Davidson explains, “Everybody deals with sadness and difficulties and grief in their own way. I don’t have a prescription for others and how to deal with their grief. Mine changed with time. At first there was a lot of sadness and I had to struggle to accept it and then there was some doubt about – why am I still here and what am I supposed to do with my life now? And it took, you know, the better part of a decade, eleven years really till I got to the position where I could feel comfortable enough to share with other people.”
Davidson, whom it took over five hours to climb to safety, says he often feels close to Price during expeditions he has been on since the tragedy, both when things are going well and in difficult situations.

JAMES SEVIGNY

While some climbers faced with life-or-death situations may make it through with sheer steely will to survive, others claim to have been aided by a seemingly external and mysterious force. After he was swept away by an avalanche, mountaineer James Sevigny experienced what has been called the Third Man factor.
On April 1, 1983, Sevigny and friend Richard Whitmire were climbing Deltaform in the Canadian Rockies when an avalanche carried the pair almost 2,000 feet down the mountain. Sevigny eventually regained consciousness, but he had suffered an extensive catalog of injuries. His back was broken in two places, and he had torn the ligaments in both knees. One of his arms was fractured, and the other had severe nerve damage thanks to a broken scapula. Several of his ribs were also cracked, his teeth and nose were broken, and he was bleeding internally.
After discovering that Whitmire had perished, Sevigny decided to lie down next to his friend and wait for death – when he heard a voice behind his right shoulder telling him not to give up. The voice continued to give the desperate climber instructions and only left him moments before his discovery and subsequent rescue by skiers. The Third Man factor is a strange, but not uncommon, phenomenon that has been compared to a guardian angel and described as a way to cope in extreme circumstances.

CHARLES HOUSTON


 In 1953, disaster struck a team of mountaineers attempting to summit the legendary mountain K2 in Pakistan. On August 7, after a series of challenging incidents, expedition member Art Gilkey collapsed, thought to be suffering from thrombophlebitis, or blood clots. Leader Charles Houston and the other climbers made a heroic effort to rescue Gilkey, attempting to descend the mountain in potentially dangerous conditions.
A group fall down a treacherous ice sheet nearly led to the death of almost all of the team members, but incredibly, climber Pete Schoening single-handedly managed to stop six of them plummeting by using an ice axe to quickly set and hold the rope, allowing his colleagues to scrambled back up. Gilkey was subsequently lost in what was assumed to be an avalanche, although the rest of the team made it to safety.
Some people have suggested that Gilkey worked himself free and ended his own life when he realized the peril in which he was putting the expedition. Others have countered this theory, saying that it would have been impossible or was simply not the case. Either way, Houston felt guilty about the turmoil he had put his family through and all but abandoned mountain climbing. Instead, he focused on research into altitude sickness, the results of which may have helped save many climbers’ (and pilots’) lives.
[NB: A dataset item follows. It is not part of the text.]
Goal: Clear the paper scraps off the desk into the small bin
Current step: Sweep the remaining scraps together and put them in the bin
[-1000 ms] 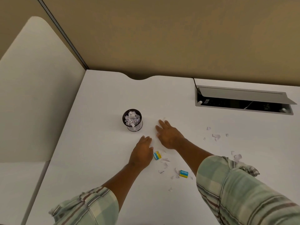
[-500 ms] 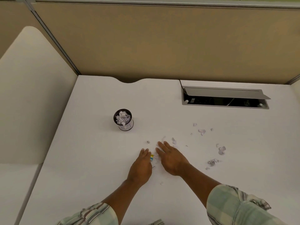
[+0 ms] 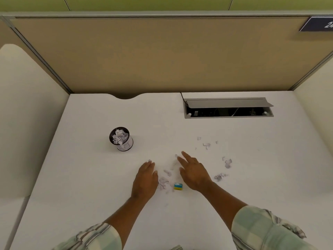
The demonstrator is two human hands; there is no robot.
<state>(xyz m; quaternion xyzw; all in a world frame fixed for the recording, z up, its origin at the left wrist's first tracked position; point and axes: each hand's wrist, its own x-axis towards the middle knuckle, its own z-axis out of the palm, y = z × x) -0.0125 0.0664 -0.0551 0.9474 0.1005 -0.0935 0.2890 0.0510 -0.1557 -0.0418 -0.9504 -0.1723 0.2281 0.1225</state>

TONY STREATHER AND JOHN EMERY


Climbers Tony Streather and John Emery were the only two surviving members of a failed four-man Oxford University team’s attempt to summit Haramosh Peak in Pakistan in 1957. And both survivors, particularly Streather, seem to have experienced the Third Man factor during the harrowing ordeal, which included avalanches, multiple falls and exposure to the elements.
According to John Geiger, author of The Third Man Factor: Surviving the Impossible, the phenomenon can occur at low to moderate altitudes as well. Factors like solitude, monotony and isolation may contribute to the appearance of what some see as a supernatural external force, or divine intervention. However, the stress of losing a team member, the so-called “widow effect,” could also play a part.
One of Streather and Emery’s colleagues fell to his death and the other was incapacitated by frostbite and later perished. During the dramatic, failed climb, Streather sensed “a being of some sort” helping him to continue, while at one point Emery felt as though he “had two minds… or was two people.” In both cases, the men’s experiences helped them to survive.

1. JOE SIMPSON


In 1985, Joe Simpson and climbing mate Simon Yates successfully scaled the west face of Siula Grande in the Peruvian Andes, which up until then had not been ascended. All seemed well until Simpson broke his leg during the descent, and because both men were traveling light, they felt they had no choice but to continue in darkness.
Yates lowered Simpson down the mountain, but when the knot connecting the two men snagged, Yates made the decision to cut the rope, to save himself from being pulled off the face. This sent Simpson falling 150 feet into a crevasse – and yet he did not die. Left alone, Simpson was sure he was finished, but in what he assumed would be “a form of suicide,” he took action by rappelling further into the deep crack in the ice and was able to exit via a ledge. For the next three and a half days, Simpson crawled the agonizing five miles to base camp.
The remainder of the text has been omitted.